**TASK OBJECTIVE:**
In the data below, restate exactly the lines from the one with "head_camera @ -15" to the final line, both included, but not the pictures.

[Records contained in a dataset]
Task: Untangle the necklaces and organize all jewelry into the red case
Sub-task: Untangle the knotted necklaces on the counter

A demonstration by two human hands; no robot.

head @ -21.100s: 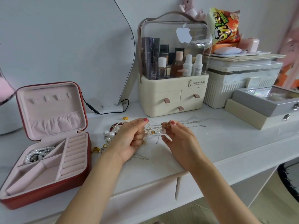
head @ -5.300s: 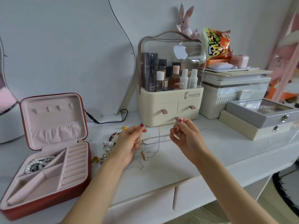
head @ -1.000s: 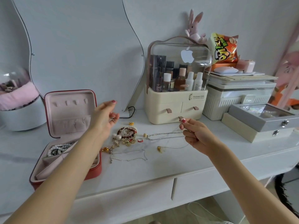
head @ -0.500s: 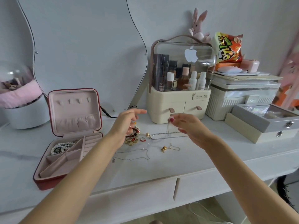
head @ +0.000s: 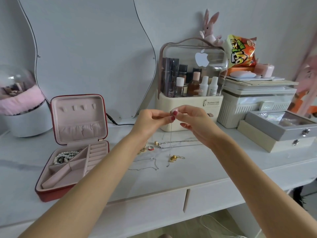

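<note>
White marbled tabletop (head: 223, 167), both hands (head: 151, 121) pinching thin silver chain (head: 171, 134)

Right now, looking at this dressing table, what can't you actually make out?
All in the head view:
- The clasp pinched between left hand and right hand: fingertips cover it.
- The thin chain hanging from them: too fine to read its links.
- Bracelets beside the red ring: the left forearm hides them.
- The red case: its front trays are partly behind that forearm.
</note>
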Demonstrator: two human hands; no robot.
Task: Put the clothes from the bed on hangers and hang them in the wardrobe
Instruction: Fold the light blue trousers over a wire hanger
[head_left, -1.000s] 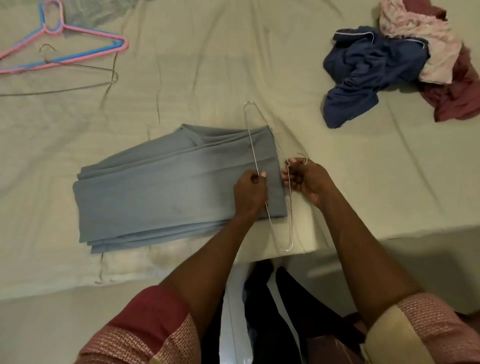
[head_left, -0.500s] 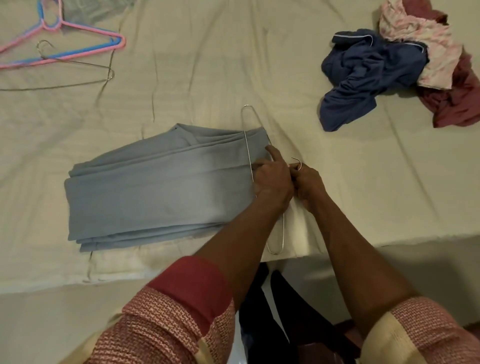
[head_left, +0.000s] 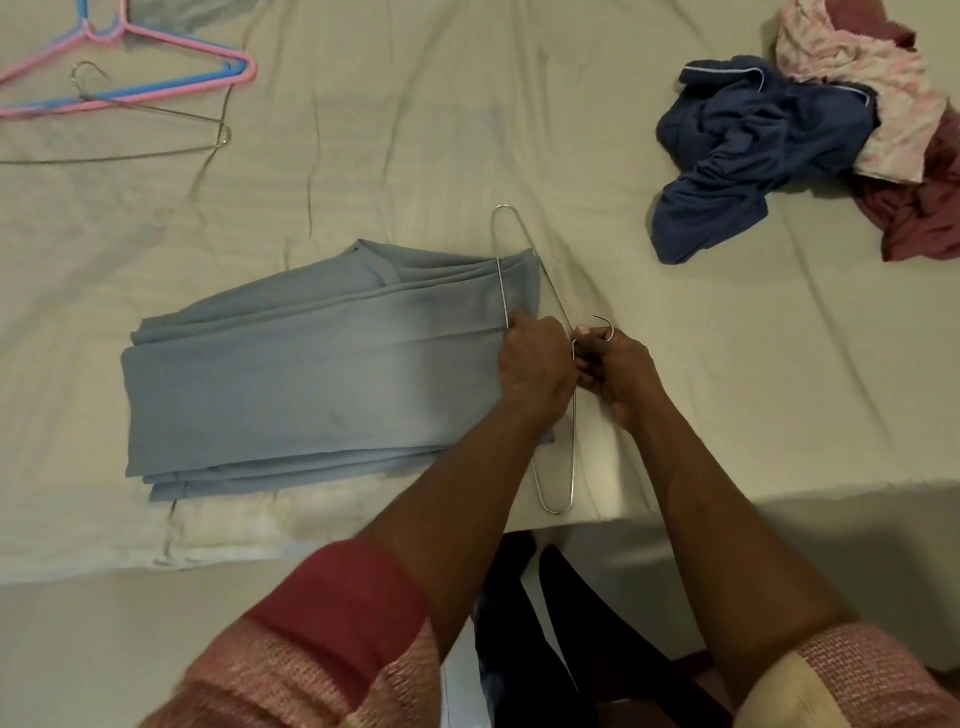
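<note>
Beige bed sheet (head_left: 519, 130) fills my view. Folded blue trousers (head_left: 311, 374) at near edge; wire hanger (head_left: 572, 441) across their right end. Left hand (head_left: 535, 364) presses trousers; right hand (head_left: 618, 369) pinches hanger neck, hands touching.

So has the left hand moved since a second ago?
Yes. The left hand went right across the blue garment to its edge, now beside the right hand at the wire hanger.
</note>
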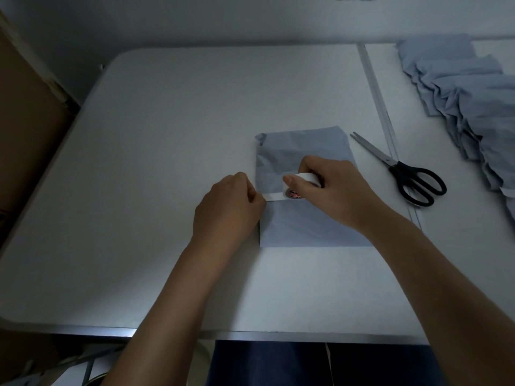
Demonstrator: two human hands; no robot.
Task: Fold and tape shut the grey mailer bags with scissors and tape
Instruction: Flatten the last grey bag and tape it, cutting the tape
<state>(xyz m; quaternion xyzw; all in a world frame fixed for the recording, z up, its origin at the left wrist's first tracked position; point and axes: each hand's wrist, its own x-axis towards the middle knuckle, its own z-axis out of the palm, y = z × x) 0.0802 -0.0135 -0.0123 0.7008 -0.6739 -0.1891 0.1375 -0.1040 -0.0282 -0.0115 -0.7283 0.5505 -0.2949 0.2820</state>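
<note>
A grey mailer bag lies flat on the white table, a little right of centre. My right hand grips a small white tape roll above the bag's middle. A short white strip of tape runs from the roll to the left. My left hand pinches the free end of that strip at the bag's left edge. Black-handled scissors lie to the right of the bag, blades pointing to the far left, untouched.
A pile of several crumpled grey mailer bags fills the far right of the table. A seam between two table halves runs beside the scissors. A brown cardboard box stands off the table's left edge.
</note>
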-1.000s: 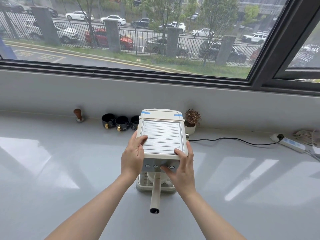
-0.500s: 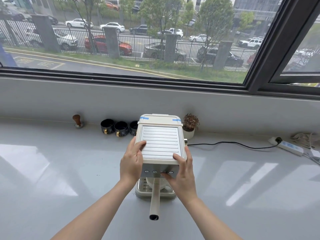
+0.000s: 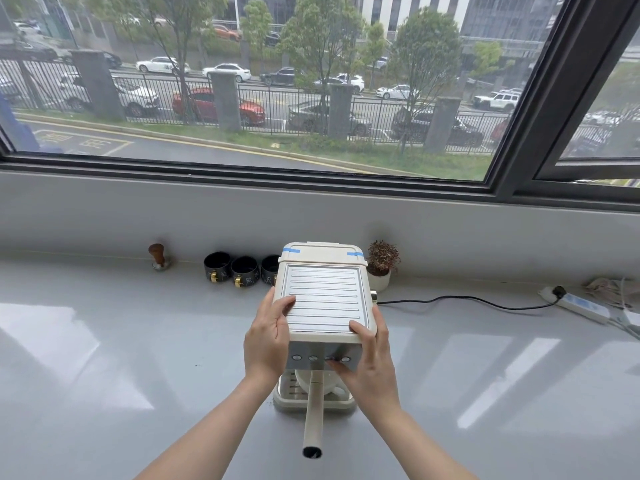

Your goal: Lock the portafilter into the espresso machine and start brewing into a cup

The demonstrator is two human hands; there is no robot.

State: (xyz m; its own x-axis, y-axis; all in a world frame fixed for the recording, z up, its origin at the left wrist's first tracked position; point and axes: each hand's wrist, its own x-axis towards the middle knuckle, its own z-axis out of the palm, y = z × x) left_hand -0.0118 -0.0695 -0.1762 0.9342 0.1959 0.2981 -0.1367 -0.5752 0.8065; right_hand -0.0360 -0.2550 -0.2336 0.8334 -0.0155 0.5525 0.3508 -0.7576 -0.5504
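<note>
The right hand rests on the front right corner of the espresso machine, thumb on the top edge and a fingertip pressed against one of the round buttons on the front panel; its fingers are spread, not closed around anything. The left hand lies flat against the machine's left side, thumb over the ribbed top plate, bracing it rather than gripping. The portafilter sits under the panel with its long cream handle pointing straight toward the person. A white cup stands on the drip tray beneath it, partly hidden by the handle. The machine stands on the pale countertop near its back edge, below the window. Just left of it along the back edge are three black cups, then a wooden-handled tamper. A small potted plant stands just right of the machine. A black cable runs right to a power strip.
</note>
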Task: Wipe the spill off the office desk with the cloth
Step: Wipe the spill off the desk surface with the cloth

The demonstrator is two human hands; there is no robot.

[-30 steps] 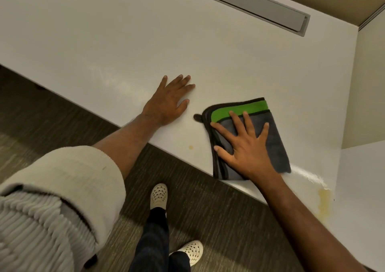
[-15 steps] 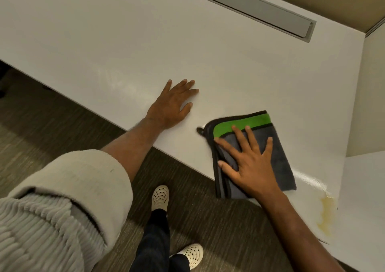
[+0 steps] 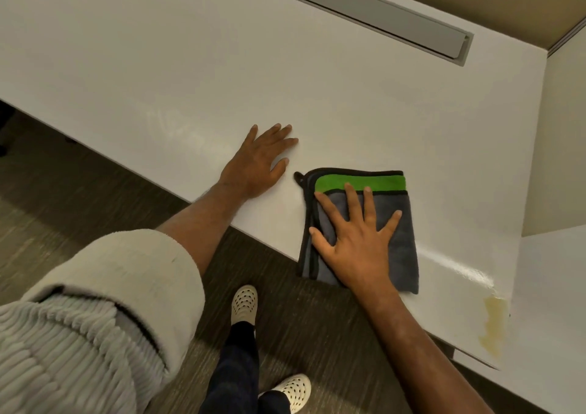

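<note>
The right hand (image 3: 355, 242) lies flat, fingers spread, on the folded cloth (image 3: 393, 242) at the table (image 3: 380, 112) edge; the yellowish spill (image 3: 493, 321) lies at four o'clock, nearer this hand. The left hand (image 3: 258, 163) rests open and empty.

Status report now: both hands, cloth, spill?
Left hand flat on desk. Right hand flat on cloth. Yellow spill remains right of it. Path clear.

A dark wood-grain floor (image 3: 79, 210) lies below; beige partitions (image 3: 564, 128) close the corner, a grey grommet cover (image 3: 380, 17) near them.
</note>
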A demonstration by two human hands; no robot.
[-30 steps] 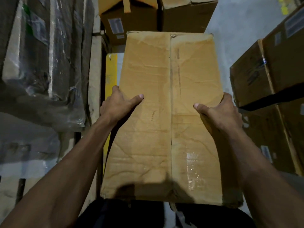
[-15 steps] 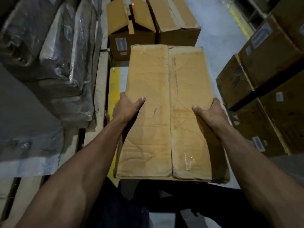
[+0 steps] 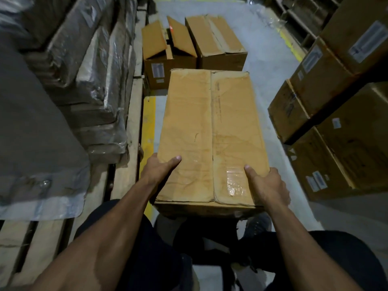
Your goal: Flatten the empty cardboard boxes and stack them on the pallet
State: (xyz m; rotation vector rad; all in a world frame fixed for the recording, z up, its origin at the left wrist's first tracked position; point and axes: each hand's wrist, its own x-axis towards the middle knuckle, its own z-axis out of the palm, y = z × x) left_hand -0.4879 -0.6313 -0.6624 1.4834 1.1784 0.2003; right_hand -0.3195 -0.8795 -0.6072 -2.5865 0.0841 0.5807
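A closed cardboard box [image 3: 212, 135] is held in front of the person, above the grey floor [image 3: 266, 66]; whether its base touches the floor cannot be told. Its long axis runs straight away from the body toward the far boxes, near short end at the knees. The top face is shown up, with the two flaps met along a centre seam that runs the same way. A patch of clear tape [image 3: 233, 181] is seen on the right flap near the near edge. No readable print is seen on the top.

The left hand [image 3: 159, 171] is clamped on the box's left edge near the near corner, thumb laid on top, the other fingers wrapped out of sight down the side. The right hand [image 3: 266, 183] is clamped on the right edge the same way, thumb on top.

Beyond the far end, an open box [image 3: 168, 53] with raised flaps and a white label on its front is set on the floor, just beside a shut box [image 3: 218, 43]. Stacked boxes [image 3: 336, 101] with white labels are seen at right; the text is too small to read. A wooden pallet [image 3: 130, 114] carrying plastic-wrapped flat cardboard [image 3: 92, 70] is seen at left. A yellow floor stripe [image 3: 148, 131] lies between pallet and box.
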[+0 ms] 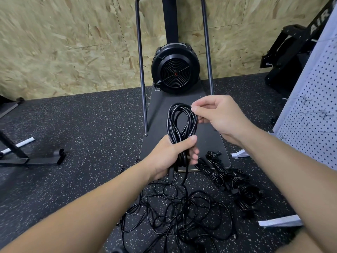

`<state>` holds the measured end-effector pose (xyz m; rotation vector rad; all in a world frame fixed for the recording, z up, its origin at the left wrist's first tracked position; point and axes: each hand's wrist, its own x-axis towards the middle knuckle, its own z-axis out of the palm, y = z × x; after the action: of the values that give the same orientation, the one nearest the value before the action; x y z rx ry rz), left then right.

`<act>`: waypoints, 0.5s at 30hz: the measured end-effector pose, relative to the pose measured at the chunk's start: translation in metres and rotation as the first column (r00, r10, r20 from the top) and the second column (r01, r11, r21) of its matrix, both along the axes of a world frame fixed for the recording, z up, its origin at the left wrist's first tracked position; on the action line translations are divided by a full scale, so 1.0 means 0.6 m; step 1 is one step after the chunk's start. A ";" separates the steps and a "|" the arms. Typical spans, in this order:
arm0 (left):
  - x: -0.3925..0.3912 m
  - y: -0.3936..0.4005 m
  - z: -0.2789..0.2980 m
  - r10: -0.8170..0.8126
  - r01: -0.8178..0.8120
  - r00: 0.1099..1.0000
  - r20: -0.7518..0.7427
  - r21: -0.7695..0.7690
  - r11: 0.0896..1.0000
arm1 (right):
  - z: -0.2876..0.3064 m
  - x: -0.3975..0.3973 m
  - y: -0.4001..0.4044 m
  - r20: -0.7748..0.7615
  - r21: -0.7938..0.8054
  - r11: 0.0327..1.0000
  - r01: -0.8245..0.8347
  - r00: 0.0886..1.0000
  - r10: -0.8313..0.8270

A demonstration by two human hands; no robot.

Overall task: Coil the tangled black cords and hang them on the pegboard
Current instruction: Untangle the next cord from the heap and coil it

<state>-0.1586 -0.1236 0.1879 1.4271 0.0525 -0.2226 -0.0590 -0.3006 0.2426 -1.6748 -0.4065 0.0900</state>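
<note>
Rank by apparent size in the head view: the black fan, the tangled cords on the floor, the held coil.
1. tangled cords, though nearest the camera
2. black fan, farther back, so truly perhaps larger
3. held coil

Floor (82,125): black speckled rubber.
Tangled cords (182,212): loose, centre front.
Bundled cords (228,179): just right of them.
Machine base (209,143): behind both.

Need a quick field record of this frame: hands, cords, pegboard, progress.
left hand: grips the coiled cord at its lower end
right hand: pinches the top loop of the coil
tangled cords: loose pile on the floor, one strand running up to the coil
bundled cords: lying on the floor right of the pile
pegboard: far right, white, no cord seen hanging on it
progress: coiling, nothing hung yet
</note>
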 end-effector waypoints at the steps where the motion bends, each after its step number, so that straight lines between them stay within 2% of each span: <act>1: -0.001 0.000 -0.001 0.002 -0.002 1.000 -0.009 -0.023 1.000 | 0.000 0.000 0.000 -0.004 0.005 1.000 -0.020 1.000 0.020; 5: 0.002 0.006 -0.004 -0.014 0.014 1.000 0.016 -0.041 0.999 | -0.005 0.001 0.001 -0.013 0.043 0.995 -0.087 0.996 0.087; 8: 0.006 0.010 0.004 0.014 -0.015 0.999 0.040 0.024 1.000 | -0.010 0.005 -0.002 -0.046 0.100 0.992 -0.080 0.995 0.085; 11: 0.020 0.017 0.022 0.115 -0.121 0.988 0.105 0.056 0.991 | -0.028 0.005 0.002 -0.120 0.004 1.000 -0.004 0.993 0.004; 13: 0.034 0.031 0.037 0.199 -0.204 0.972 0.127 0.024 0.979 | -0.045 -0.003 0.012 -0.223 -0.078 0.993 -0.090 0.972 0.071; 15: 0.047 0.046 0.047 0.272 -0.267 0.956 0.112 -0.057 0.962 | -0.065 -0.018 0.023 -0.286 -0.117 0.946 -0.302 0.922 0.260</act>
<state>-0.1304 -0.0961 0.2163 1.3727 0.1433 0.0870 -0.0696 -0.2868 0.2039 -1.7215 -0.4418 0.5708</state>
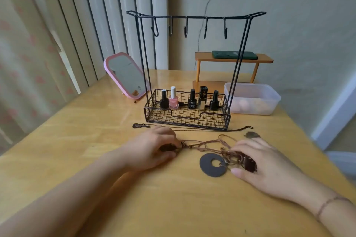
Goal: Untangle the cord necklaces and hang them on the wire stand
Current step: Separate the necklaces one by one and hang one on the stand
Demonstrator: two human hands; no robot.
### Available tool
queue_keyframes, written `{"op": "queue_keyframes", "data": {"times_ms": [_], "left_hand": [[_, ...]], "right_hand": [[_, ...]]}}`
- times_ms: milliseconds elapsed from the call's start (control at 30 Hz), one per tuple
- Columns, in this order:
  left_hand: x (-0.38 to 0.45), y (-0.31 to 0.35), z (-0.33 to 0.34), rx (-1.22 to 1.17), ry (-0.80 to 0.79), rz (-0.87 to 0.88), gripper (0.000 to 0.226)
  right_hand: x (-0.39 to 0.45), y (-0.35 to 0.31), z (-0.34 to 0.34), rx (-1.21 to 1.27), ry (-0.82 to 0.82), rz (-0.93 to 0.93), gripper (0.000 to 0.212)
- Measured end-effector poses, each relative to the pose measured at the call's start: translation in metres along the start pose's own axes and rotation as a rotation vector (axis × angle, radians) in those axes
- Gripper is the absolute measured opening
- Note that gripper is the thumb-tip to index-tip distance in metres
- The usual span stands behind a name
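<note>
Tangled cord necklaces are pinched by the left hand and right hand at lower centre; bare table surrounds. Five hooks are counted on the wire stand.

The glossy yellow wooden counter carries a black wire stand, a pink-framed mirror, a clear plastic tub and a small orange shelf. Tangled brown cord necklaces and a dark ring-shaped pendant lie in front of the stand.

Pink mirror, nail polish bottles, clear plastic tub, small wooden shelf on wooden table.
</note>
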State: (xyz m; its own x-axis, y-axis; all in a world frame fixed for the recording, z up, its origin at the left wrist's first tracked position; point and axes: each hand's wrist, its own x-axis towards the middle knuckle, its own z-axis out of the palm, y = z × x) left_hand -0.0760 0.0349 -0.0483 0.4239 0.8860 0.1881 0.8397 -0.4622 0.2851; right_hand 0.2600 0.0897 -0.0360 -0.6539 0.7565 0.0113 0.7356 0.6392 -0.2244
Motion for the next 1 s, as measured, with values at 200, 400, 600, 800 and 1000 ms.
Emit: {"op": "queue_keyframes", "data": {"times_ms": [200, 400, 600, 800, 1000], "left_hand": [[-0.02, 0.003, -0.015, -0.047, -0.018, -0.013, 0.013], [-0.065, -0.008, -0.033, -0.155, -0.046, -0.244, 0.014], [-0.102, -0.023, -0.052, -0.12, -0.029, -0.439, 0.017], [-0.09, -0.027, -0.063, 0.329, -0.051, -0.618, 0.023], [-0.05, 0.016, -0.055, 0.588, -0.056, -0.474, 0.029]], "right_hand": [[-0.035, -0.026, 0.005, 0.099, 0.04, -0.255, 0.016], [-0.053, -0.06, 0.013, 0.124, 0.013, -0.463, 0.011], [-0.049, -0.05, -0.002, 0.237, -0.02, -0.358, 0.045], [-0.036, -0.019, -0.009, 0.304, 0.099, -0.185, 0.061], [-0.029, 0.001, -0.015, 0.21, 0.258, -0.085, 0.023]]}}
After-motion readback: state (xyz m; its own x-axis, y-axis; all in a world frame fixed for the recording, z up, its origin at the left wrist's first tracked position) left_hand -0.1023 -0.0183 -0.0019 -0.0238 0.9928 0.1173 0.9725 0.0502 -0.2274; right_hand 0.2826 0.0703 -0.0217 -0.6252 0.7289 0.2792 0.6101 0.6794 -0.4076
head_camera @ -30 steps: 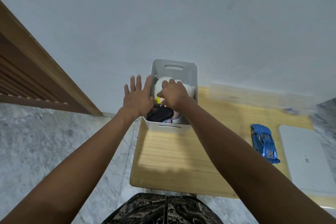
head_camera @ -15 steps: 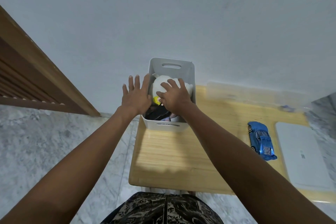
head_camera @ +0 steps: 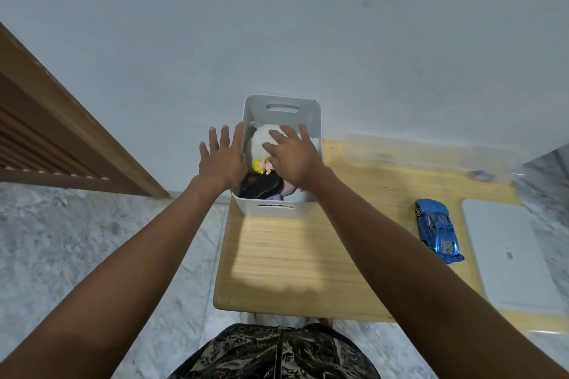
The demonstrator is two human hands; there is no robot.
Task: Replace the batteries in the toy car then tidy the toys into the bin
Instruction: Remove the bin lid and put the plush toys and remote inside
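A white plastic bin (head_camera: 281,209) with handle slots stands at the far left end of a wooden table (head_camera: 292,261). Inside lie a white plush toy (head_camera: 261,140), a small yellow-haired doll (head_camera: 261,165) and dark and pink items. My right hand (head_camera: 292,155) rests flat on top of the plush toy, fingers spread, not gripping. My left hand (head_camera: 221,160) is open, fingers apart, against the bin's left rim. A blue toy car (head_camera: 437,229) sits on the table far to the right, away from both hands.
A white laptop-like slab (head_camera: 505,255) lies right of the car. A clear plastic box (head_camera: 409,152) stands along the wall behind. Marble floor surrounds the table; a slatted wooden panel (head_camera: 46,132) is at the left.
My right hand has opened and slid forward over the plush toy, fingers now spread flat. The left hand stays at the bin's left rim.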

**ANSWER FOR THE TASK:**
head_camera @ -15 steps: 
head_camera @ +0 steps: 
The demonstrator is two human hands; there is no robot.
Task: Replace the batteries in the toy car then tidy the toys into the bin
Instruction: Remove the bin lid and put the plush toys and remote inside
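A white plastic bin (head_camera: 281,209) with handle slots stands at the far left end of a wooden table (head_camera: 292,261). Inside lie a white plush toy (head_camera: 261,140), a small yellow-haired doll (head_camera: 261,165) and dark and pink items. My right hand (head_camera: 292,155) rests flat on top of the plush toy, fingers spread, not gripping. My left hand (head_camera: 221,160) is open, fingers apart, against the bin's left rim. A blue toy car (head_camera: 437,229) sits on the table far to the right, away from both hands.
A white laptop-like slab (head_camera: 505,255) lies right of the car. A clear plastic box (head_camera: 409,152) stands along the wall behind. Marble floor surrounds the table; a slatted wooden panel (head_camera: 46,132) is at the left.
My right hand has opened and slid forward over the plush toy, fingers now spread flat. The left hand stays at the bin's left rim.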

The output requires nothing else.